Is it time Bruce was recognised as a top manager after securing his third promotion to the top flight?
On Saturday Hull City ensured their return to the Premier League next season after a 2-2 draw with Cardiff was enough to send them up in second place.
The man at the helm of the club in this success is Steve Bruce, a former Manchester United captain and well known managerial figure in English football.
Yet Bruce has found it hard to be recognised as a boss who is truly worthy of the top flight, after he took his first job as a manager at Sheffield United way back in 1998.
Turbulent spells at Bramall Lane and the Huddersfield Town did not bode well for the start of the 52-year-old’s career off the pitch.
As a player Bruce had defied his critics though, bouncing back from rejection as a youngster from his boyhood club Newcastle United to become a Premier League winner under Sir Alex Ferguson.
This rocky rise to success, which also included being continuously snubbed by the England national team, put Bruce in good stead to get over a less than impressive start as a manager.
Following short and somewhat controversial spells with Wigan and Crystal Palace, it was with Birmingham City that the former defender made his name.
In his first season at the club Bruce guided the Blues to promotion to the Premier League, attracted World Cup winner Christophe Dugarry to the Midlands and then bravely tried to keep them up.
Birmingham were relegated that year but the manager showed his mettle by bringing them straight back up again the following season.
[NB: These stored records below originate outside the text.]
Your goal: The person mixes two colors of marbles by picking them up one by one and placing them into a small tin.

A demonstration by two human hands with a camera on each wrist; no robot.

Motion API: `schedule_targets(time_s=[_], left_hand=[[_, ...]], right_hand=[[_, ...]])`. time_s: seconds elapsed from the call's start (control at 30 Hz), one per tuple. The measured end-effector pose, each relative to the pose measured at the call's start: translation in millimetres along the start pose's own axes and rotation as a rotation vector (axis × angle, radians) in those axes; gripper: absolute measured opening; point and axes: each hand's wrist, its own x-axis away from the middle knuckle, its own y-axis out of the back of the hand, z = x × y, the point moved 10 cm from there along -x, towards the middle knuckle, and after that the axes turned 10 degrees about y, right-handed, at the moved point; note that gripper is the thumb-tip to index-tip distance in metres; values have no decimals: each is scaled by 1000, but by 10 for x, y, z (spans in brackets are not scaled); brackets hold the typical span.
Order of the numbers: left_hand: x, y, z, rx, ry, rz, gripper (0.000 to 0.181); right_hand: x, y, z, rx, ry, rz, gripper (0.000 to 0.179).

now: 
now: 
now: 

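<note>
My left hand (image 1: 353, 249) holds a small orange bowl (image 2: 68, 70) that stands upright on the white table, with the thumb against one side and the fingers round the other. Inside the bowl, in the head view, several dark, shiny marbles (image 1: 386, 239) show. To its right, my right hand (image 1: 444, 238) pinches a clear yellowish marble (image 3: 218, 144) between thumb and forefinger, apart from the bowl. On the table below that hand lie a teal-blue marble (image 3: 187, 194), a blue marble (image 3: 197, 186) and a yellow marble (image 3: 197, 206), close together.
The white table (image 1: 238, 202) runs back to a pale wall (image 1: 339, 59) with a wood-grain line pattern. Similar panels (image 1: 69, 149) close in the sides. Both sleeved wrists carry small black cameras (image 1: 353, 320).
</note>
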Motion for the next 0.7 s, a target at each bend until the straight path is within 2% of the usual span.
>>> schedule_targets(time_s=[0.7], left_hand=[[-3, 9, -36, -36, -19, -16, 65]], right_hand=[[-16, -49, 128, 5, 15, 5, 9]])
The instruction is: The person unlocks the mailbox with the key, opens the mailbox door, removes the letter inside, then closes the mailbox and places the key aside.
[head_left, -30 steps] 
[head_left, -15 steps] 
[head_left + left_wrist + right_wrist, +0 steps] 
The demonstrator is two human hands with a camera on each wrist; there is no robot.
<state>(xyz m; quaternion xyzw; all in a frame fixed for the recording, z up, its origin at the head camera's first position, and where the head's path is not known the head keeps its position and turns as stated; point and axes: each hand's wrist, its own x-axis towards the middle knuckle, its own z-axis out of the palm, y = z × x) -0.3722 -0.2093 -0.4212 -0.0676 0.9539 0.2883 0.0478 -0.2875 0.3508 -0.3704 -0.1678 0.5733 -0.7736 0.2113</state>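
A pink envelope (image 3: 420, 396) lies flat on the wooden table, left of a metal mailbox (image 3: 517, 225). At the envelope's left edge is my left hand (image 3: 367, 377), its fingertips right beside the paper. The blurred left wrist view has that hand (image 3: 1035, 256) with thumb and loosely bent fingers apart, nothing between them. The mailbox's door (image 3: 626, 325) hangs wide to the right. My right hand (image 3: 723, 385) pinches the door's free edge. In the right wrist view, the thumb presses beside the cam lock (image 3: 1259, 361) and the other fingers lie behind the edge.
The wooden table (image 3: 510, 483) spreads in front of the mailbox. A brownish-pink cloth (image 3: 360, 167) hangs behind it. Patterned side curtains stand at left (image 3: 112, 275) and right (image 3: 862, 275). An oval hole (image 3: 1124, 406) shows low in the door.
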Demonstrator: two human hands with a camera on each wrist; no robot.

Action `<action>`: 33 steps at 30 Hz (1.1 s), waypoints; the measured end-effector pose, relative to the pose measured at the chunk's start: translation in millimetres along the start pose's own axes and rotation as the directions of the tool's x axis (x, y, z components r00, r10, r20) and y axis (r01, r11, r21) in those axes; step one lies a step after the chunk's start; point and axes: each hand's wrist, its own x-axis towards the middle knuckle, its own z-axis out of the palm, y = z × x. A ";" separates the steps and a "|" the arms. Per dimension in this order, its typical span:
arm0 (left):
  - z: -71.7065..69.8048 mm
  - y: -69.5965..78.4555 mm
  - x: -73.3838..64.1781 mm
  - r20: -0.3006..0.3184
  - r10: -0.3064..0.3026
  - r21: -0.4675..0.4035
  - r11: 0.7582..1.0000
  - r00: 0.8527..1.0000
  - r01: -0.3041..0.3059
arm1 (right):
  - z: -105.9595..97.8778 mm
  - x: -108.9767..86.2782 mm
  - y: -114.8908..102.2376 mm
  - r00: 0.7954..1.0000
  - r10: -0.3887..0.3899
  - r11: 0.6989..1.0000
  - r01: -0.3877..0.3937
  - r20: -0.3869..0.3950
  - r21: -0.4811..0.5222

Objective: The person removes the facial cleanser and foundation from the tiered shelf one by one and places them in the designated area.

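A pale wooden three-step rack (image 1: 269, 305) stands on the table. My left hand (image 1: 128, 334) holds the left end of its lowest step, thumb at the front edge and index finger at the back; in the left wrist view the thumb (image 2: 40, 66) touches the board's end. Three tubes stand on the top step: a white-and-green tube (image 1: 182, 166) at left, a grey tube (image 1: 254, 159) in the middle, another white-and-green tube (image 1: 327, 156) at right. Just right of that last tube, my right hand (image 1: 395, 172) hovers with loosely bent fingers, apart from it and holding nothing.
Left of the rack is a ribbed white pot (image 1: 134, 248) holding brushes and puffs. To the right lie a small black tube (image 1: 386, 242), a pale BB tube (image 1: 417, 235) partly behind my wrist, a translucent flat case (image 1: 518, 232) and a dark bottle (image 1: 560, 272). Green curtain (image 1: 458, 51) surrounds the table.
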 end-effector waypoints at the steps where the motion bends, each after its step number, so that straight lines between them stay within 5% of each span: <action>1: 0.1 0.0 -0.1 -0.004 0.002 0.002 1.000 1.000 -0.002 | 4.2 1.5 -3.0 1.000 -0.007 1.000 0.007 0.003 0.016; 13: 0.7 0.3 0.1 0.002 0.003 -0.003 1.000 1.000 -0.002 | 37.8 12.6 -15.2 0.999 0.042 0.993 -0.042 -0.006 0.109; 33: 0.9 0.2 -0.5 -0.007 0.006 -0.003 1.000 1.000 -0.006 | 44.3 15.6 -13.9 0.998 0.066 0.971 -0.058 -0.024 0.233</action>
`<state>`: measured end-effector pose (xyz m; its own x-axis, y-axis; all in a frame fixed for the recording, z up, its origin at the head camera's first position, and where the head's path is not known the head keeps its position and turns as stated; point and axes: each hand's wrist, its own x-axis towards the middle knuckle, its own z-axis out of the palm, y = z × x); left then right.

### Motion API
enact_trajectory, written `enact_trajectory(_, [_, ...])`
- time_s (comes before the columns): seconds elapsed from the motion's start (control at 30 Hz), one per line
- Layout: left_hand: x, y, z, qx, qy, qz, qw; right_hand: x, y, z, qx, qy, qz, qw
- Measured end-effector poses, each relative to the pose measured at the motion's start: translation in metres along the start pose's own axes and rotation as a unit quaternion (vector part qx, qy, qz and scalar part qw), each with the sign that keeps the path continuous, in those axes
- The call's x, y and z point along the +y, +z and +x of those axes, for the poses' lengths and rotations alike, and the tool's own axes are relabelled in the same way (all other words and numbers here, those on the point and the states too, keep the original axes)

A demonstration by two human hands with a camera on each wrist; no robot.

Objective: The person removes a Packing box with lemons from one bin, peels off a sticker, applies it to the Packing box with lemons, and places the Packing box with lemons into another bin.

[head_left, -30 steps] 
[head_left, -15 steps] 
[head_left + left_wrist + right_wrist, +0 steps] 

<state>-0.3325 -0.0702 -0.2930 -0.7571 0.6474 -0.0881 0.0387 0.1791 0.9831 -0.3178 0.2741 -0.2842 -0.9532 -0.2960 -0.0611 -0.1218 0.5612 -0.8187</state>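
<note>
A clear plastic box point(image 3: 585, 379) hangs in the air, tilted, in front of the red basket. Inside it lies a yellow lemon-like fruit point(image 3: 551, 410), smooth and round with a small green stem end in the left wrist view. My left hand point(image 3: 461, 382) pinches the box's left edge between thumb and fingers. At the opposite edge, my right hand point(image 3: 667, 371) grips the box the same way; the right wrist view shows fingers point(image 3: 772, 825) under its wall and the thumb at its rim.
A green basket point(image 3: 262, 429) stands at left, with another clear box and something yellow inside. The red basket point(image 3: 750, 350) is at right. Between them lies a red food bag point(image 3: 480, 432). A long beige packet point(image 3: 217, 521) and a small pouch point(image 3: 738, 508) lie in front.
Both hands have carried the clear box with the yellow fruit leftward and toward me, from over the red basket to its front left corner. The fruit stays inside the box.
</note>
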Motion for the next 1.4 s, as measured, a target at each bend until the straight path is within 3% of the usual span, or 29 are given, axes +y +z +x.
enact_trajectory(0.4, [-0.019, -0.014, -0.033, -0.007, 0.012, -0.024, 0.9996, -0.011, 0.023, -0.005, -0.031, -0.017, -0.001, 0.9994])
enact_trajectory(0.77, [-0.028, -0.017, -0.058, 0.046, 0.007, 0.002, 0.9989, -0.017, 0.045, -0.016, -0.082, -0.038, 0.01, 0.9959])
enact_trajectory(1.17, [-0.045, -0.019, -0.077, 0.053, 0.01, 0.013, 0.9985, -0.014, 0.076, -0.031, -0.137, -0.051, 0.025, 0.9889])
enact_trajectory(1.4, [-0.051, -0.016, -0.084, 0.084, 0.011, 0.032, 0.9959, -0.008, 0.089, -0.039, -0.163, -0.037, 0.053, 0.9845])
Bruce returned to Wigan, keeping them in the top flight, and then on to Sunderland where impressive finishes of 10th and 13th are overshadowed by his sacking in 2011.
Whilst with the Latics the former Red Devil was publicly humiliated by ex-team-mate Roy Keane – who was then manager at Ipswich – when the Irishman was asked why players from the Ferguson era went on to be good managers.
“Who are the good managers you are talking about?” Keane was quoted in the Telegraph.
“Steve Bruce has had a good season, but he’s been manager how many years?”
Never to be deterred the man from the north east took some time out of football after Sunderland, before taking over at Hull and proving his credentials by getting out of the ultra-competitive Championship for the third time in his career.
Keane has been out of management for over two years now, whereas Bruce just continues to prove those who criticise him wrong.